In South Africa, tenderpreneurs who benefit from corrupt state contracts are idolised. The more society normalises corruption, the deeper the rot sets in.
The Way Forward: Breaking the Cycle
Stopping corruption is not impossible. Countries like Rwanda, Botswana, and Singapore prove that progress can be made when there is political will.
For Zimbabwe, urgent reforms are needed: whistleblower protection laws to shield citizens who expose graft, stronger and independent institutions free from political interference, and full transparency in public finance so that every dollar is accounted for.
Prosecution must have no sacred cows; justice should reach the powerful as well as the weak. Above all, the culture must change, with integrity celebrated and corruption shamed, giving young people role models who succeed through hard work and honesty, not looting.
Citizens are not powerless. By refusing to pay bribes, reporting corruption, and demanding accountability from leaders, ordinary people can drive change.
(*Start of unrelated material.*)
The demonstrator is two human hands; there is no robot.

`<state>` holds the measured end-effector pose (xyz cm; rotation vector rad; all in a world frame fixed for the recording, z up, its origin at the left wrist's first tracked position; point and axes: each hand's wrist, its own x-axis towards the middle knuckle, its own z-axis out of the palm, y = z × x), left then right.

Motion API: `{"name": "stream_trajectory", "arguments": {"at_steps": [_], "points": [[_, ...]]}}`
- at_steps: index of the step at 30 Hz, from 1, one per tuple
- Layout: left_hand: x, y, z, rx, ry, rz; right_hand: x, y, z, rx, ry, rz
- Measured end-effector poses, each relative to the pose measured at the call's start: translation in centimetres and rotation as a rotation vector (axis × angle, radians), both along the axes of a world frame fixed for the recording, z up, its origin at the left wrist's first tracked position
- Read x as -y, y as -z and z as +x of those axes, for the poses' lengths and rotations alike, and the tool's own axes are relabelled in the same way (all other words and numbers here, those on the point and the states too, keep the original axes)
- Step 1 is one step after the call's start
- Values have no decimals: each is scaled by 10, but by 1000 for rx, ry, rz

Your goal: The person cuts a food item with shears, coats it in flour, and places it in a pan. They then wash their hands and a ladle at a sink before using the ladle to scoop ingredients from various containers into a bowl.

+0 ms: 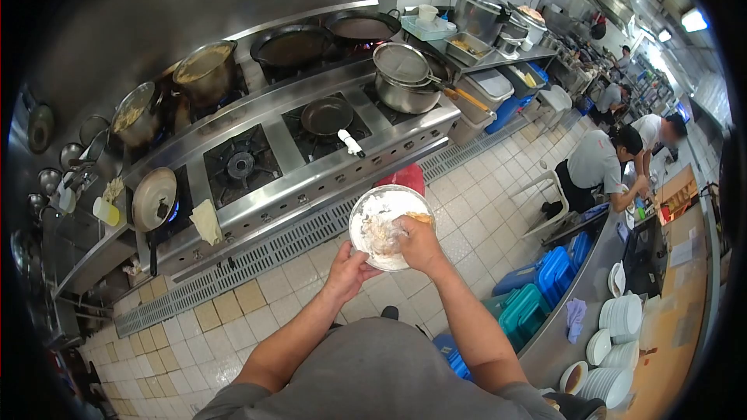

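Over the tiled floor [257, 288], in front of the range [272, 155], the bowl [354, 210] is held up, white powder [395, 201] spread across its inside. Left hand [350, 268]: closed on the near-left rim, thumb at the edge, other fingers partly out of sight. Right hand [421, 243]: enters the bowl from the right, fingers bunched down in the powder; a golden-brown piece [422, 217] lies just beside it. Cannot tell whether the fingers pinch anything; their tips are hidden. Red object [401, 177] behind the far rim, kind unclear. On the range: a frying pan [327, 115], handle wrapped in white; to its right, a sieve [402, 63] resting across a pot [408, 97]; at the left end, a pale pan [154, 196] over a blue flame [173, 210], a cloth [206, 223] hanging near it. Right side: stacked dishes [622, 315] on a counter [596, 281]; two co-workers [595, 163] farther back.
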<state>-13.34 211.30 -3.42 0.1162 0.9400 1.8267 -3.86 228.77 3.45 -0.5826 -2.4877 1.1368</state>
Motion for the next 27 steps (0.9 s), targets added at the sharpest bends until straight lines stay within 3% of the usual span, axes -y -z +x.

Civil society organisations and the media also play a critical role in exposing wrongdoing and keeping pressure on authorities.
But the fight cannot succeed without political will. Leaders must demonstrate through action, not rhetoric, that corruption will not be tolerated.
The fight against corruption is not optional. It is survival.
Takunda Mandura is the Communications and Advocacy Officer for Transparency International Zimbabwe. He writes in his personal capacity.